*** Opening of SUPPLIED MATERIAL ***

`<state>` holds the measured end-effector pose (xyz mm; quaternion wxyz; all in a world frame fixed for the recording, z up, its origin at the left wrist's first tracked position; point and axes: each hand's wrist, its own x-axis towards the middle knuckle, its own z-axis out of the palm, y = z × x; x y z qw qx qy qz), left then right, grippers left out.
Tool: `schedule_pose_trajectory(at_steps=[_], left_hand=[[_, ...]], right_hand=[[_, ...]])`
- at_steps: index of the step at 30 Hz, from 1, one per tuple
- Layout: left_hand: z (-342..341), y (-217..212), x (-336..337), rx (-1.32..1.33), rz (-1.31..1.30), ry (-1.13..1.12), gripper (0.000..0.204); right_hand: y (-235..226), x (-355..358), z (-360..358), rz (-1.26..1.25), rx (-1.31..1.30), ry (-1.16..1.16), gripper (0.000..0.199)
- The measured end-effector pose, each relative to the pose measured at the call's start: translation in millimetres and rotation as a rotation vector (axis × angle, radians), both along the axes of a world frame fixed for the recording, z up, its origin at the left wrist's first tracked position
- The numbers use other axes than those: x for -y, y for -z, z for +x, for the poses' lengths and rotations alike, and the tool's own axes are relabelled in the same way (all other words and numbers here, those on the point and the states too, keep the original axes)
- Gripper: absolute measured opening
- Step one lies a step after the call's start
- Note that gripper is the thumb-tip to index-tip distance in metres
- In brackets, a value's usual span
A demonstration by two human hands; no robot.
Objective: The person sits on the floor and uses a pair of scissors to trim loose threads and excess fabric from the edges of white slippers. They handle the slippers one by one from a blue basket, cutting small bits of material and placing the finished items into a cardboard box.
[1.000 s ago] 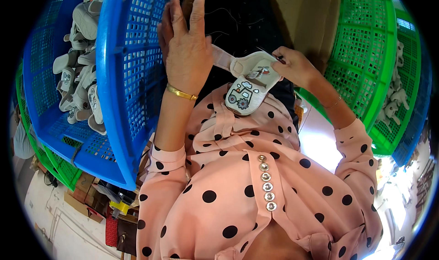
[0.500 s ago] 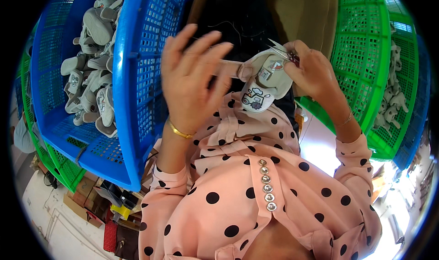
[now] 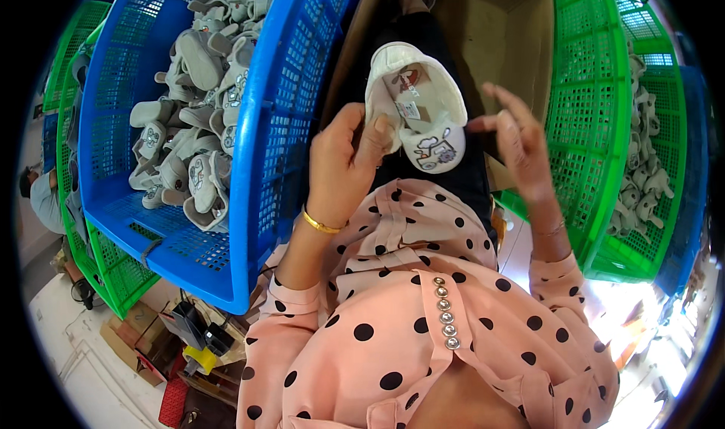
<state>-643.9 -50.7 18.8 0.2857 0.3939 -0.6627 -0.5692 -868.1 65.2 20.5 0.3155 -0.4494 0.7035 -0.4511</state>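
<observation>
A small off-white child's shoe (image 3: 451,89) is held above my lap with its opening facing up. A printed label shows inside, and a cartoon vehicle decorates the rounded flap at its near end. My left hand (image 3: 343,168) is closed on the shoe's left side, thumb against the edge. At the shoe's right, my right hand (image 3: 521,146) has some fingers apart, with one fingertip close to the side. Motion smears this hand, and its palm is hidden. The snips cannot be made out now.
At my left stands a blue plastic basket (image 3: 253,153) heaped with similar grey shoes (image 3: 185,112). A green basket (image 3: 585,119) on the right borders a brown cardboard box (image 3: 521,40) ahead. More pale shoes (image 3: 642,176) lie in a farther green basket.
My left hand has come down from the raised, spread pose and grips the shoe's left side. My right hand has let go of the shoe and moved lower. The shoe has turned and sits farther left.
</observation>
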Motion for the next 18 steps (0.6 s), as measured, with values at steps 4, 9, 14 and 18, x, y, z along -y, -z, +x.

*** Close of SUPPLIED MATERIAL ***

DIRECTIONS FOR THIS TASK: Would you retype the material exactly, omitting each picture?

TASK RESULT:
`<state>` holds the measured end-effector pose (xyz mm; quaternion wxyz; all in a world frame fixed for the recording, z up, its origin at the left wrist's first tracked position; point and axes: each hand's wrist, its own x-axis towards the middle knuckle, its own z-axis out of the palm, y = z × x; x y z qw qx qy qz), left then right, grippers left out.
Tool: `schedule_pose_trajectory(at_steps=[_], left_hand=[[_, ...]], right_hand=[[_, ...]])`
- at_steps: index of the step at 30 Hz, from 1, one per tuple
- Layout: left_hand: z (-342..341), y (-217..212), x (-336..337), rx (-1.32..1.33), rz (-1.31..1.30), ry (-1.13..1.12), gripper (0.000..0.204); right_hand: y (-235..226), x (-355..358), z (-360..358), rz (-1.26..1.25), rx (-1.31..1.30), ry (-1.16..1.16), gripper (0.000..0.199)
- The measured end-effector pose, each relative to the pose measured at the call's start: translation in millimetres and rotation as a rotation vector (axis × angle, radians), both along the axes of a world frame fixed for the recording, z up, its origin at the left wrist's first tracked position
- The numbers use other axes than those: x for -y, y for -z, z for +x, for the poses' lengths and rotations alike, and the tool's own axes are relabelled in the same way (all other words and numbers here, those on the point and the states too, keep the original axes)
- Gripper: absolute measured opening
- Step one lies a step after the call's start
- Note that gripper is the thumb-tip to index-tip distance in metres
- In brackets, a value's usual span
A demonstration by two human hands; no robot.
Objective: The person sits on the floor and uses a pair of scissors to trim loose threads and excess fabric from the edges of white slippers. They handle the slippers one by one from a blue basket, cutting small bits of material and placing the finished items into a cardboard box.
[1.000 s ago] 
[0.500 s ago] 
[now] 
<state>-643.9 -50.7 18.8 0.2857 0.3939 -0.6627 -0.5692 -868.1 65.2 20.5 0.3155 -0.4494 0.7035 -0.4511</state>
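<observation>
A small off-white child's shoe (image 3: 451,89) is held above my lap with its opening facing up. A printed label shows inside, and a cartoon vehicle decorates the rounded flap at its near end. My left hand (image 3: 343,168) is closed on the shoe's left side, thumb against the edge. At the shoe's right, my right hand (image 3: 521,146) has some fingers apart, with one fingertip close to the side. Motion smears this hand, and its palm is hidden. The snips cannot be made out now.
At my left stands a blue plastic basket (image 3: 253,153) heaped with similar grey shoes (image 3: 185,112). A green basket (image 3: 585,119) on the right borders a brown cardboard box (image 3: 521,40) ahead. More pale shoes (image 3: 642,176) lie in a farther green basket.
My left hand has come down from the raised, spread pose and grips the shoe's left side. My right hand has let go of the shoe and moved lower. The shoe has turned and sits farther left.
</observation>
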Motion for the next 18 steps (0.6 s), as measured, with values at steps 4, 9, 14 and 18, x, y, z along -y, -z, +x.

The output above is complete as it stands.